◆ What you will do
Where does the word "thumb" show up in the records? Copy every line that holds it.
((
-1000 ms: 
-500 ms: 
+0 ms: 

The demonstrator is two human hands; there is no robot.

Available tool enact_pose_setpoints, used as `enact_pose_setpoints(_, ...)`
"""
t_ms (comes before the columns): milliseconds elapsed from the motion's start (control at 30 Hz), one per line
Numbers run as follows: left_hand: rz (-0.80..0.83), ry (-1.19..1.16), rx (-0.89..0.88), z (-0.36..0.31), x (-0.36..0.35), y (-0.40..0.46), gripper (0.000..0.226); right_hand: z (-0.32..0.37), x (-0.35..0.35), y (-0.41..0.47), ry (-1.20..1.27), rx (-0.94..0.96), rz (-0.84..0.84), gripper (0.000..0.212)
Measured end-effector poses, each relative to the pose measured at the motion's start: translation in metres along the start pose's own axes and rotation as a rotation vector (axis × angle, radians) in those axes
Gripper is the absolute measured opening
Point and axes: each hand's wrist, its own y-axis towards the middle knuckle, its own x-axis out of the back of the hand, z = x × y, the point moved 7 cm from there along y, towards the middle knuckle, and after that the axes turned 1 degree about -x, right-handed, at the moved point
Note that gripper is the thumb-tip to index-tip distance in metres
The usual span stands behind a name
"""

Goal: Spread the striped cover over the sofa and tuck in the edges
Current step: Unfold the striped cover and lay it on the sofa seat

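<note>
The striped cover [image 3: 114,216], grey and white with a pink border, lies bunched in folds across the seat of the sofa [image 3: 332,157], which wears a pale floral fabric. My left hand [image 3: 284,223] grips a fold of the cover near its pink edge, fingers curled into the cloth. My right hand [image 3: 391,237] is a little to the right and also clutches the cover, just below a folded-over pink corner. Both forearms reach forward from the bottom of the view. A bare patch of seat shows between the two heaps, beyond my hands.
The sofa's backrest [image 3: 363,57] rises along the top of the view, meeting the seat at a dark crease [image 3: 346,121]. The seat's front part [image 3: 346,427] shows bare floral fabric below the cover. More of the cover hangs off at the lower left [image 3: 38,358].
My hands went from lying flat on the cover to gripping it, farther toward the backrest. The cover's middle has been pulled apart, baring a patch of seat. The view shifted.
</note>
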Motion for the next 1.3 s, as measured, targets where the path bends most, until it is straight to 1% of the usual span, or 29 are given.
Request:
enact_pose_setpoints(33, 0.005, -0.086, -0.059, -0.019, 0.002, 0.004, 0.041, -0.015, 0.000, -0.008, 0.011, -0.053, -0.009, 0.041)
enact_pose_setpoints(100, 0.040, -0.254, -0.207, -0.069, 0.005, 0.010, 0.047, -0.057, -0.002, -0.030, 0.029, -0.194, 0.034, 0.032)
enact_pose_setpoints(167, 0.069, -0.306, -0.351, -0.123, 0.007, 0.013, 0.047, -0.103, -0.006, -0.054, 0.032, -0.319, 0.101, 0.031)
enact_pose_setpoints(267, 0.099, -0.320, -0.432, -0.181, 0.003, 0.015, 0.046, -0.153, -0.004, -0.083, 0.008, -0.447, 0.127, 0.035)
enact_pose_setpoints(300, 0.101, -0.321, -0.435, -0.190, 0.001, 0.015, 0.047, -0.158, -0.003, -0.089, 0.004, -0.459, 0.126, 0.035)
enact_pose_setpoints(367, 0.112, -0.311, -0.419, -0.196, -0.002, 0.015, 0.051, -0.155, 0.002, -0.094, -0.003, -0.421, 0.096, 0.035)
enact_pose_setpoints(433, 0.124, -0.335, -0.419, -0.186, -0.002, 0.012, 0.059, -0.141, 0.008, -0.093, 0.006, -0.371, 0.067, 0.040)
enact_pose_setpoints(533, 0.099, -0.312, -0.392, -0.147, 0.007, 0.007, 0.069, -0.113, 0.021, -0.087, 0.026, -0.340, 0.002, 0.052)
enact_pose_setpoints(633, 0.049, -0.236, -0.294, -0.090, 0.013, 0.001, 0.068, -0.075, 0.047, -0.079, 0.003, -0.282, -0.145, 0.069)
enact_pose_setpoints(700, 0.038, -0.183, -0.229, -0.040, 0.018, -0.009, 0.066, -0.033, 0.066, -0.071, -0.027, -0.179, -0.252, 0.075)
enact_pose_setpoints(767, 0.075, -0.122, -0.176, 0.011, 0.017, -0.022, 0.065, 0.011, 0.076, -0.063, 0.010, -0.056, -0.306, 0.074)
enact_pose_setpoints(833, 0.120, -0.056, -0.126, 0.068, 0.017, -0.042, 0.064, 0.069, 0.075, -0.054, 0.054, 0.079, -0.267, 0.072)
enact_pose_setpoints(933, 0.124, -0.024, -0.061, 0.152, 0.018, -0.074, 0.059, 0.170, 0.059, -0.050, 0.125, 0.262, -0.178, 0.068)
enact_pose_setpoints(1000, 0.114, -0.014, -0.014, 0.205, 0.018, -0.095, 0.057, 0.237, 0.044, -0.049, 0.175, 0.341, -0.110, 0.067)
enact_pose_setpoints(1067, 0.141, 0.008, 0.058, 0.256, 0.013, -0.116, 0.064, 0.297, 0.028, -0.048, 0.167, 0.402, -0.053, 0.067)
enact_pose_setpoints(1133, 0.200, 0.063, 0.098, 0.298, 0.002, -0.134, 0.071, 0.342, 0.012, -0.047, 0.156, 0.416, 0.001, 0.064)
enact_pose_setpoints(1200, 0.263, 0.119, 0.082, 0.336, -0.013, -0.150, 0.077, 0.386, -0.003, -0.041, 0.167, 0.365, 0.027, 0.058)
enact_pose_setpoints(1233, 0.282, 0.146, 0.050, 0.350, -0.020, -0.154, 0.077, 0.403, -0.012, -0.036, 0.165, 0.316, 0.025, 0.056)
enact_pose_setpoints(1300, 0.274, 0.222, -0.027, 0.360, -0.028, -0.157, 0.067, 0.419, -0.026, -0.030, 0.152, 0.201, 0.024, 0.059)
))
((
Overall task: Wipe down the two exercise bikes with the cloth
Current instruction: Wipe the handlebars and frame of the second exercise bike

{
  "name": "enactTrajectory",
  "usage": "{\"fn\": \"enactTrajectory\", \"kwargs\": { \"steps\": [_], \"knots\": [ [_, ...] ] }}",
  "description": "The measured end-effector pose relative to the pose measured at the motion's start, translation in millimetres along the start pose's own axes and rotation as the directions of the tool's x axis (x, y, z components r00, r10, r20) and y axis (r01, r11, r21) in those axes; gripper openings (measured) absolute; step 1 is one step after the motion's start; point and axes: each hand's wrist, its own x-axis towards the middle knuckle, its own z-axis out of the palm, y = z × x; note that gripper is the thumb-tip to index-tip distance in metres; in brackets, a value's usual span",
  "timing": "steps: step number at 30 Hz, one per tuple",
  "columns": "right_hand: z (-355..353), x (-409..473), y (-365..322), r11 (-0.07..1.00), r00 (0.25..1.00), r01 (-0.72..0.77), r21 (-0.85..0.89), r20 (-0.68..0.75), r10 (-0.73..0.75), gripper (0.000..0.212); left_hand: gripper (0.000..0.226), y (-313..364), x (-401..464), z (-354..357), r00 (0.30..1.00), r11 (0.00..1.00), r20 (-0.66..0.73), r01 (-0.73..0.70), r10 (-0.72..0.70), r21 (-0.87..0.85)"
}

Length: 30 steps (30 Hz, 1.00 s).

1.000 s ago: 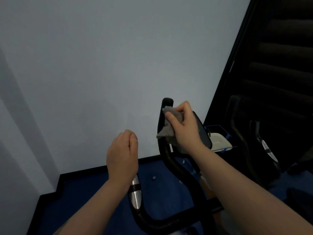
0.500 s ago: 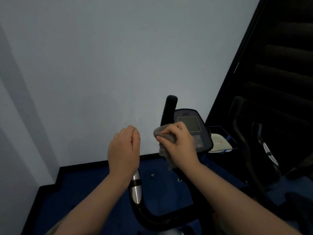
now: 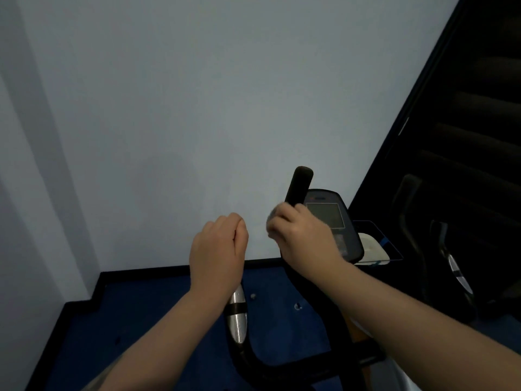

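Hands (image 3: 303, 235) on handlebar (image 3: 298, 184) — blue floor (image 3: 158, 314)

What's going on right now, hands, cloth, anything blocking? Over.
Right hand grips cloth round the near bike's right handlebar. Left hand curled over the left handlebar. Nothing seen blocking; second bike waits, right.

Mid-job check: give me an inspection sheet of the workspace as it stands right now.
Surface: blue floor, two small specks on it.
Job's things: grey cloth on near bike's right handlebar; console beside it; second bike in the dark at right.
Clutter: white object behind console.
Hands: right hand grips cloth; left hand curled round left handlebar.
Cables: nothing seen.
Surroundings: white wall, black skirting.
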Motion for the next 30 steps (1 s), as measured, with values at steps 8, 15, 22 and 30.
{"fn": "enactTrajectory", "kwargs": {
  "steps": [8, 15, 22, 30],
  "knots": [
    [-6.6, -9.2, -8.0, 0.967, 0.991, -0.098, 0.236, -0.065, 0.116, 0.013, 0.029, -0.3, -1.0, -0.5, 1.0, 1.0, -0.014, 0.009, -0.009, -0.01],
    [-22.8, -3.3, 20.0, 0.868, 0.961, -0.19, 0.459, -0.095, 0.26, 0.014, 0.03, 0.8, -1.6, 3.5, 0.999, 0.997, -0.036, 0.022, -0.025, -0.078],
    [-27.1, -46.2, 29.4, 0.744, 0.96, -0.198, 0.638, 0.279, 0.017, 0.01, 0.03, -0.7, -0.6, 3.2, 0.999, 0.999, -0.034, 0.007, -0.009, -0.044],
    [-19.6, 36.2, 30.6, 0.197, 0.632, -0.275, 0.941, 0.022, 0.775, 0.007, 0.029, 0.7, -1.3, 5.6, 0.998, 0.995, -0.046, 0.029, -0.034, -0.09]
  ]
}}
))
◆ Written solution
Note that gripper is the thumb-tip to index-tip distance in metres
  "description": "The measured end-effector pose relative to the pose measured at the motion's start, translation in millimetres along the start pose's own axes and rotation as the directions of the tool's x axis (x, y, z components r00, r10, r20) and y axis (r01, r11, r21) in those axes; gripper openings (measured) absolute; step 1 is one step after the motion's start; point and axes: each hand's wrist, its own x-axis towards the middle knuckle, its own z-axis out of the palm, y = z × x; note that gripper is the thumb-tip to index-tip distance in metres; in brackets, a value's usual span",

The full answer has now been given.